→ Task
Go through the listing below and repeat it exactly, dropping the pictures.

→ Data excerpt
>>>>>
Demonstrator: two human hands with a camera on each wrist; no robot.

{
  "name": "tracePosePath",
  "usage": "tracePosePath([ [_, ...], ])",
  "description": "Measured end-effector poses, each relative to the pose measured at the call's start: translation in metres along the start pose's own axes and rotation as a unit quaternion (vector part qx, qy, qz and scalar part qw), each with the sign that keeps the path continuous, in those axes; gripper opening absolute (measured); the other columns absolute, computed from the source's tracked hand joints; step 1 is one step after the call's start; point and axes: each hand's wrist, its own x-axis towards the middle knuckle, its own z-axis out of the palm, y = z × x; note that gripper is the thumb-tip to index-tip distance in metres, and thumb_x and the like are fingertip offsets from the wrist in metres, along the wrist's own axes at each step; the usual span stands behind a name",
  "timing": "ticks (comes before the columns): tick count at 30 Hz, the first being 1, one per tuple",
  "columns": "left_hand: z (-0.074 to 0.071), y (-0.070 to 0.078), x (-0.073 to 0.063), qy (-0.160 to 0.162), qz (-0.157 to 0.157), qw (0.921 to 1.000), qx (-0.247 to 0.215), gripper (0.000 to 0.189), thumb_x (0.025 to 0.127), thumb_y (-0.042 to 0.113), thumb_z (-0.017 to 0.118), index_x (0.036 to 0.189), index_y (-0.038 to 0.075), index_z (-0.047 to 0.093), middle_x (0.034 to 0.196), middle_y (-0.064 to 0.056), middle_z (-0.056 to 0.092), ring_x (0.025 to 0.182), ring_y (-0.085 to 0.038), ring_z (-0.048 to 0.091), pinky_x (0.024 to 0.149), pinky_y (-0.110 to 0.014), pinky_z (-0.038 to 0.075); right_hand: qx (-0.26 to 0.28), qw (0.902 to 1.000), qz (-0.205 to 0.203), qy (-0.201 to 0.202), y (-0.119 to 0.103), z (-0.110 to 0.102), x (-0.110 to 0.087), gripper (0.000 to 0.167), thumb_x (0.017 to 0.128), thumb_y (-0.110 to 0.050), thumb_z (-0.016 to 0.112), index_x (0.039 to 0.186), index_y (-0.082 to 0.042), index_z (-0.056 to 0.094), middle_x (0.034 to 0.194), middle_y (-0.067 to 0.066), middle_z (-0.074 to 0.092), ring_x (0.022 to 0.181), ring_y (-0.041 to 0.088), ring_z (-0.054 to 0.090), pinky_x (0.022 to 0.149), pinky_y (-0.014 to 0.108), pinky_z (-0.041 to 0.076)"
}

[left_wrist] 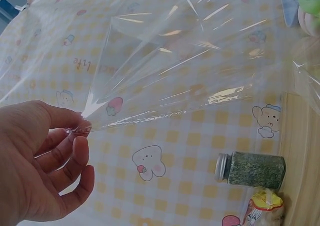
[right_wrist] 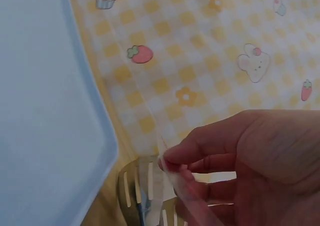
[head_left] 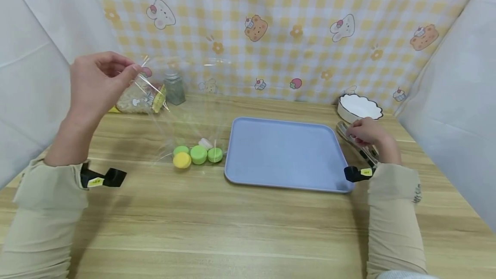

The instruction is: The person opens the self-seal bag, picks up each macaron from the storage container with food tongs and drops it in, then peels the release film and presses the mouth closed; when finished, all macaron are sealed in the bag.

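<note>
My left hand (head_left: 98, 81) pinches a top corner of a clear plastic bag (left_wrist: 165, 51) between thumb and fingertips. The bag hangs open-looking above the table. At its bottom lie several green macarons (head_left: 198, 155), a yellow macaron (head_left: 182, 160) and a small whitish piece (head_left: 205, 143). Right of the blue tray (head_left: 284, 154), my right hand (head_left: 368, 132) is over metal tongs (head_left: 341, 127) with slotted ends (right_wrist: 129, 193). Its fingers are curled, and a blurred translucent strip shows by the thumb in the right wrist view. Whether they grip the tongs is unclear.
Behind the tongs stands a white scalloped bowl (head_left: 360, 106) with a dark rim. A jar of green flakes (left_wrist: 256, 169) and a food packet (head_left: 133, 98) are at the back left, behind the bag. A checked curtain (head_left: 294, 12) closes off the back.
</note>
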Motion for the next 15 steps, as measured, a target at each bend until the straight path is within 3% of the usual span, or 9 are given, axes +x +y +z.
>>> tracePosePath([
  [5, 0.000, 0.000, 0.001, -0.001, -0.001, 1.0000, -0.005, 0.008, 0.084, 0.012, 0.068, 0.077, 0.017, 0.071, 0.069, 0.016, 0.066, 0.054, -0.003, 0.058, 0.044, -0.014, 0.036, 0.110, 0.9940, -0.006, -0.002, -0.003, -0.005, -0.004, 0.026, 0.096, -0.008, 0.034, 0.098, 0.014, 0.047, 0.072, 0.004, 0.056, 0.066, 0.014, 0.058, 0.064, 0.030, 0.054],
  [10, 0.001, 0.000, 0.001, 0.001, 0.004, 1.0000, -0.009, 0.010, 0.083, 0.011, 0.068, 0.077, 0.018, 0.071, 0.069, 0.017, 0.066, 0.054, -0.002, 0.058, 0.044, -0.014, 0.036, 0.177, 0.9840, -0.019, -0.001, -0.007, -0.008, -0.009, 0.030, 0.101, -0.011, 0.024, 0.110, 0.013, 0.039, 0.079, 0.004, 0.062, 0.073, 0.015, 0.065, 0.074, 0.034, 0.054],
  [12, 0.001, 0.000, 0.000, 0.001, 0.004, 1.0000, -0.006, 0.011, 0.083, 0.011, 0.068, 0.077, 0.019, 0.071, 0.068, 0.017, 0.066, 0.054, -0.002, 0.058, 0.044, -0.014, 0.036, 0.177, 0.9833, -0.033, 0.026, -0.009, -0.008, -0.008, 0.030, 0.101, -0.013, 0.025, 0.111, 0.011, 0.039, 0.083, 0.002, 0.062, 0.076, 0.011, 0.064, 0.074, 0.030, 0.054],
  [15, 0.001, 0.001, 0.000, 0.002, 0.002, 1.0000, 0.002, 0.008, 0.083, 0.012, 0.068, 0.078, 0.017, 0.072, 0.068, 0.018, 0.065, 0.053, -0.002, 0.058, 0.044, -0.013, 0.036, 0.140, 0.9834, -0.045, 0.106, -0.011, -0.008, -0.008, 0.029, 0.100, -0.018, 0.033, 0.108, 0.009, 0.043, 0.086, -0.002, 0.057, 0.074, 0.005, 0.056, 0.068, 0.021, 0.048],
])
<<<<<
→ Answer section
Demonstrator: two human hands with a camera on each wrist; no robot.

{
  "name": "tracePosePath",
  "usage": "tracePosePath([ [_, ...], ])",
  "description": "Measured end-effector poses, each relative to the pose measured at the call's start: translation in metres along the start pose's own axes and rotation as a unit quaternion (vector part qx, qy, qz and scalar part qw), each with the sign that keeps the path continuous, in those axes; gripper opening absolute (measured); the other columns absolute, computed from the source's tracked hand joints; step 1 is one step after the call's start; point and axes: each hand's wrist, its own x-axis towards the middle knuckle, its own z-axis out of the palm, y = z × x; note that gripper is the thumb-tip to index-tip distance in metres, and thumb_x and the like are fingertip offsets from the wrist in metres, along the wrist's own axes at each step; the usual span stands behind a name",
  "timing": "ticks (comes before the columns): tick count at 30 Hz, the first being 1, one per tuple",
  "columns": "left_hand: z (-0.074 to 0.071), y (-0.070 to 0.078), x (-0.073 to 0.063), qy (-0.160 to 0.162), qz (-0.157 to 0.157), qw (0.921 to 1.000), qx (-0.247 to 0.215), gripper (0.000 to 0.189), thumb_x (0.025 to 0.127), thumb_y (-0.042 to 0.113), thumb_z (-0.017 to 0.118), index_x (0.036 to 0.189), index_y (-0.038 to 0.075), index_z (-0.047 to 0.093), middle_x (0.034 to 0.196), middle_y (-0.064 to 0.056), middle_z (-0.056 to 0.092), ring_x (0.025 to 0.182), ring_y (-0.085 to 0.038), ring_z (-0.048 to 0.091), pinky_x (0.024 to 0.149), pinky_y (-0.110 to 0.014), pinky_z (-0.038 to 0.075); right_hand: qx (-0.26 to 0.28), qw (0.902 to 1.000), qz (-0.205 to 0.203), qy (-0.201 to 0.202), y (-0.119 to 0.103), z (-0.110 to 0.102), x (-0.110 to 0.087), gripper (0.000 to 0.167), thumb_x (0.017 to 0.128), thumb_y (-0.110 to 0.050), thumb_z (-0.016 to 0.112), index_x (0.039 to 0.186), index_y (-0.082 to 0.042), index_z (-0.056 to 0.094), middle_x (0.034 to 0.194), middle_y (-0.067 to 0.066), middle_z (-0.074 to 0.092), ring_x (0.022 to 0.181), ring_y (-0.041 to 0.088), ring_z (-0.054 to 0.090), pinky_x (0.022 to 0.149), pinky_y (-0.014 to 0.108), pinky_z (-0.041 to 0.076)"
}

[left_wrist] 
[right_wrist] 
[head_left] 

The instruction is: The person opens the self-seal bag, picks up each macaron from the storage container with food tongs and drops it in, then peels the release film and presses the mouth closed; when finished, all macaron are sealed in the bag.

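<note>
My left hand (head_left: 98, 81) pinches a top corner of a clear plastic bag (left_wrist: 165, 51) between thumb and fingertips. The bag hangs open-looking above the table. At its bottom lie several green macarons (head_left: 198, 155), a yellow macaron (head_left: 182, 160) and a small whitish piece (head_left: 205, 143). Right of the blue tray (head_left: 284, 154), my right hand (head_left: 368, 132) is over metal tongs (head_left: 341, 127) with slotted ends (right_wrist: 129, 193). Its fingers are curled, and a blurred translucent strip shows by the thumb in the right wrist view. Whether they grip the tongs is unclear.
Behind the tongs stands a white scalloped bowl (head_left: 360, 106) with a dark rim. A jar of green flakes (left_wrist: 256, 169) and a food packet (head_left: 133, 98) are at the back left, behind the bag. A checked curtain (head_left: 294, 12) closes off the back.
</note>
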Motion for the next 15 steps, as measured, a target at each bend until the straight path is within 3% of the usual span, or 9 are given, axes +x +y +z.
>>> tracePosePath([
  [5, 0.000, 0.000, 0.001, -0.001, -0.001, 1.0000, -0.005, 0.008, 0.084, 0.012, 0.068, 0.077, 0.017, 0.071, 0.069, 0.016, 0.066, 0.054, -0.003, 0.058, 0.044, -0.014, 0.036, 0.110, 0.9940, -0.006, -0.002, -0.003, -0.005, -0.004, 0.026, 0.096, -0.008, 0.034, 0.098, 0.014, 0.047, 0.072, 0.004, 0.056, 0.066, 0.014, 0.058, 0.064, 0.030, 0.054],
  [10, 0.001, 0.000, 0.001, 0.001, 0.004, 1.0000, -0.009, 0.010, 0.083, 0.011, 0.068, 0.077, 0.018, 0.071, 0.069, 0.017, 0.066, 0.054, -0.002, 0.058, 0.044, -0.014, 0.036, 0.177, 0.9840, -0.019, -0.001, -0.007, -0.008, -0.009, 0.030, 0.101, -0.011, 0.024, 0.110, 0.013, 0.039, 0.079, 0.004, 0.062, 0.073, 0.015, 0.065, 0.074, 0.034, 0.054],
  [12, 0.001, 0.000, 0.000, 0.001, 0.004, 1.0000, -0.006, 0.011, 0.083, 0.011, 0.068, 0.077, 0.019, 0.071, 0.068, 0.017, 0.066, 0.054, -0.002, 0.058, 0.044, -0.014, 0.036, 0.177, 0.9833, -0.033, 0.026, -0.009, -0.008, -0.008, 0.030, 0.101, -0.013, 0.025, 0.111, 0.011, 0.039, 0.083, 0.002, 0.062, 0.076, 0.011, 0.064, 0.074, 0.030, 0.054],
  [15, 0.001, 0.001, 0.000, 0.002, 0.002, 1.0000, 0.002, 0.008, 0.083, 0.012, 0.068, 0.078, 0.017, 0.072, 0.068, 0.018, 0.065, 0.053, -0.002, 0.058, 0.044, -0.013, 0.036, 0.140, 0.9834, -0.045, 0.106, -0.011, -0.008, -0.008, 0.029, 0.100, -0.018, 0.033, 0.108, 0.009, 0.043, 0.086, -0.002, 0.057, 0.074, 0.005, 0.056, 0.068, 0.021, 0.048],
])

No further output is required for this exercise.